Sunday, March 15, 2015

20150315.0822

I missed Ultimate Pi Day. I do not miss that today is the Ides of March. Prospective dictators for life, beware.

In a Pythonesque turn, I just read Danielle Steel's Prodigal Son--not from any great desire to read the book or books by the author, mind, but because I was paid to write a review, analysis, and summary of it. Such is the freelance work I most often do. Among the many comments made amid the over-extended exposition in the novel is one that ostensibly marks a turning point in the early life of the protagonist. (He--and it is, of course, a he--is not the most sympathetic character, really, being a Wall Street investment banker leading up to the 2008 crash. He is, in fact, part of the problem.) Interestingly enough, the turn comes as the result of actions by a high school teacher and an English professor. Despite the many, many problems in the novel, therefore, I have to concede that there is some reason for reading it (aside from the paycheck for me); the book quietly reaffirms the value of involved, engaged classroom instruction.

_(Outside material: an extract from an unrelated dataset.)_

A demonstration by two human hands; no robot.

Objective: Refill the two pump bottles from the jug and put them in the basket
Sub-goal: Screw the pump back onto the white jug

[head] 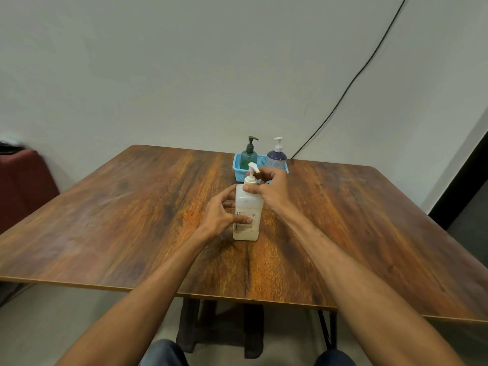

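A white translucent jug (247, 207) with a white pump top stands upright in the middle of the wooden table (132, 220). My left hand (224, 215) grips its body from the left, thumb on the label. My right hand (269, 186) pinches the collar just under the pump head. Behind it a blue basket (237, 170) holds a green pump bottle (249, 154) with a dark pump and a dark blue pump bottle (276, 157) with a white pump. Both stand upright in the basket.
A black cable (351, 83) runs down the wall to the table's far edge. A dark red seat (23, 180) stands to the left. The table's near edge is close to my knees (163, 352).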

Not all media do, of course. A brief survey of public "debate" reveals great unease about teaching as a profession, frequent assertions of Shaw's adage about teaching, and outright hatred and anger (such as I have discussed before, if some years back). A more concrete discussion, and one more targeted at the professoriate in English, can be found in Timothy L. Carens's September 2010 College English article, "Serpents in the Garden: English Professors in Contemporary Film and Television." In it, Carens points out that the dominant portrayal of the English professor is as a predatory, exploitative figure, using the position to secure sexual favors from students until they surpass his (and, again, it is almost always a "he" who is the professor) critical abilities. In few if any cases are teachers noted for the advocacy they do for their students--unless it is by teachers themselves, who are then roundly decried by others in the "debate" as betraying their biases.

Steel does not follow suit in Prodigal Son. In the first chapter of the text,* amid a lengthy explication of the protagonist's personal history, the comments are made that a single high school teacher wrote a glowing recommendation for him to get into college and that an English professor made available both tutoring and the testing that identified a learning difference (thus offering an explanation for earlier academic troubles, themselves an impetus for behavioral difficulties). Clearly implied is that the combination of the two enabled the protagonist to enter into the financial field where he had, over twenty years, made much money for himself and his clients. While the argument can be made that, by enabling a character who has to be regarded as an active component in predatory financial practices that contributed to worldwide economic crisis and workforce dislocation, the teacher and professor under discussion are themselves complicit in the world's problems, the counterargument could be advanced that the protagonist himself suffers financial dislocation (and familial as a result) and so appropriately atones for his sins. The counterargument could also be made that tutors cannot be held to account for the actions their pupils take after the tutelage is done.

A stronger argument could be made, though, that by assigning to the protagonist--with whom the novel works to develop readerly sympathy and at least partially succeeds by the end--the benefit of the teacher and the professor, Prodigal Son tacitly validates the experience of the classroom. It reiterates the positive influence that one or two engaged instructors can have in the lives of students--even amid systems that do not always or even often conduce to instructor engagement. And because it does so in a mass market production likely to have substantial reach--the Amazon.com page for the novel offers glowing statistics for its purchase and readership--it is likely to spread that message to many, perhaps serving in some small way as a corrective to the prevailing disdain for the profession of teaching. I partake of it yet, as I have made obvious, and I will take any help I can get.

*I suppose I ought to note that the copy of the text I read for work is an electronic one, so pagination is unstable and thus inappropriate for citation.